The City Council was busy this week: aldermen began discussing an ordinance [PDF] that would ban baggies under two inches square because they’re used in drug dealing; decided to defer, at least for a few weeks, another proposed ordinance that would restrict pigeon feeding; and introduced a resolution calling for former Cubs (and briefly Sox) player Ron Santo to be inducted into the Baseball Hall of Fame.

Somewhere in there aldermen also found time to sign off on the mayor’s appointments for police superintendent, chief procurement officer, and director of administrative hearings; and to approve more than $21 million to settle several police torture and misconduct cases, including four from the Burge era. Lots of aldermen had lots to say about all of these things, but that didn’t translate into much dissension on the record, since all these items received a grand total of one nay vote—from the Third Ward’s Pat Dowell, who gave a thumbs-down to the confirmation of new police chief Jody Weis because she was underwhelmed by his performance during a Q & A with aldermen on Monday. (Several others, including 20th Ward alderman Willie Cochran, a former cop, had vowed to oppose Weis until receiving a visit from Daley’s council lobbyist, John Dunn, shortly before the vote.)

In fact, council chambers are often full of vigorous discussion and speechifying. It’s just rare that any of it changes policy. Arguably the week’s best example of this happened in Tuesday’s meeting of the Committee on License and Consumer Protection.

Tops on the committee’s agenda was a Daley administration initiative creating a licensing process for food and drink concessionaires along the Chicago River downtown. While aldermen on the committee were excited about further developing the “Riverwalk” as an entertainment and tourist area, they were confused and even skeptical about certain parts of the city’s plan, including an unusual arrangement that would use the Chicago Park District to award the concession spots—it’s not Park District property, but according to city officials the city’s own procurement office doesn’t have experience in selecting concessionaires.

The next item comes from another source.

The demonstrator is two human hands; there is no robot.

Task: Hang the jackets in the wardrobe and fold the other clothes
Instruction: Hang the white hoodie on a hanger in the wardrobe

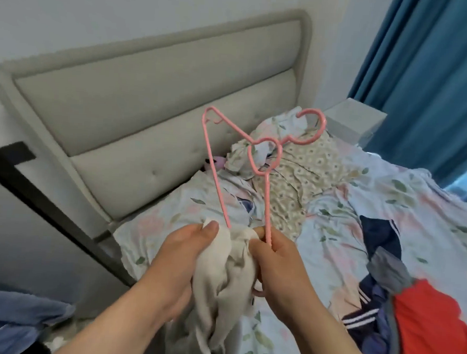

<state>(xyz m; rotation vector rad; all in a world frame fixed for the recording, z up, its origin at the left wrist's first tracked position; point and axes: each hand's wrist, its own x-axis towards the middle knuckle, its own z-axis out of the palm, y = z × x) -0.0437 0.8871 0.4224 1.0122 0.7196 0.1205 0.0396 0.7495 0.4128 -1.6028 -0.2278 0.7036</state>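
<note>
A pink hanger (265, 162) with a heart-shaped neck points away from me over the bed. Its near end is pushed into a cream-white garment (229, 279) that hangs bunched between my hands. My left hand (187, 258) grips the garment's edge on the left. My right hand (279, 263) pinches the hanger's right arm together with the cloth. More clothes lie on the bed at the right: a navy piece with white stripes (378, 236) and a red and grey jacket (430, 322).
The bed (333, 214) has a floral cover, with a daisy-print cloth (305, 180) heaped near the grey padded headboard (154, 113). A white nightstand (357, 121) and blue curtains (435, 79) stand at the right. Blue fabric (16, 317) lies at the lower left.
</note>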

But it was when the discussion turned to the estimated costs of building out the waterfront area, and the city’s plan to use millions in TIF funds to do it, that several aldermen sat up straight in their seats.

“We’ve traditionally gone after federal funding for most of our transportation projects, and unfortunately we haven’t been very successful with that [for the Riverwalk],” said Michelle Woods, an official from the Chicago Department of Transportation. “We were successful in identifying some local TIF funds for the first under-bridge [construction] project.”

“And what does it cost?” asked 29th Ward alderman Ike Carothers, the committee’s vice chairman.

“About three and a half million.”

“For the total project?” Carothers asked.

“No,” said Woods. “For the total Riverwalk project we’re looking at between $50 to $60 million.”

“And how much have you spent do date?”

“We’ve probably spent about $350,000 for the design.”

“For the design,” Carothers said. “So this is going to cost $50 to $60 million. Have you identified the funding?”


“How do you know it’s going to happen if there’s no funding identified?”

“Well, we’re working on identifying more funding, and—”

“But you know, we all have projects that are supposed to be funded from CDOT in our wards, and a lot of our projects are not moving forward because CDOT tells us they don’t have funding—in my own ward I have viaduct projects that aren’t going forward,” Carothers snapped. “This seems to be a very ambitious project, $50 to $60 million dollars. We just passed a budget here when we were talking about the city being short of money, and here, $50 million, $60 million coming from we don’t know where, from the sky. What about the projects in our wards?”

Committee chairman Gene Schulter jumped in, telling Carothers in a patient, soothing voice that the committee was there to discuss the licensing process and not the funding. At first Carothers didn’t seem satisfied—the licenses are the “gateway” to the rest of the project, he argued—and he went on to ask pointed questions about minority involvement and handicapped access to the Riverwalk sites. “How in 2008 can we open something new that is not accessible?” he demanded.

The city and Park District officials in the room promised that the Riverwalk would be eventually be fully accessible, even if it isn’t now and won’t be this coming summer. And they told him three of the ten current vendors on the riverfront are minority owned.

For the next few minutes other aldermen asked questions about how the food would be prepared, and representatives from Friends of the Chicago River and a couple of the restaurants setting up booths endorsed the project.

Finally, after about an hour of testimony, Carothers spoke up again. “Mr. Chairman, are we voting on this today?”

Schulter said yes.

“Then I move to pass,” Carothers said.

And so it passed—unanimously.

Later, Carothers said he’d decided Schulter was right—the license committee wasn’t the place to resolve his concerns about the funding and other issues. “We’ll have to look at this a little more closely,” he said. “I’ll definitely be following this.”

The full City Council passed the measure Wednesday without discussion.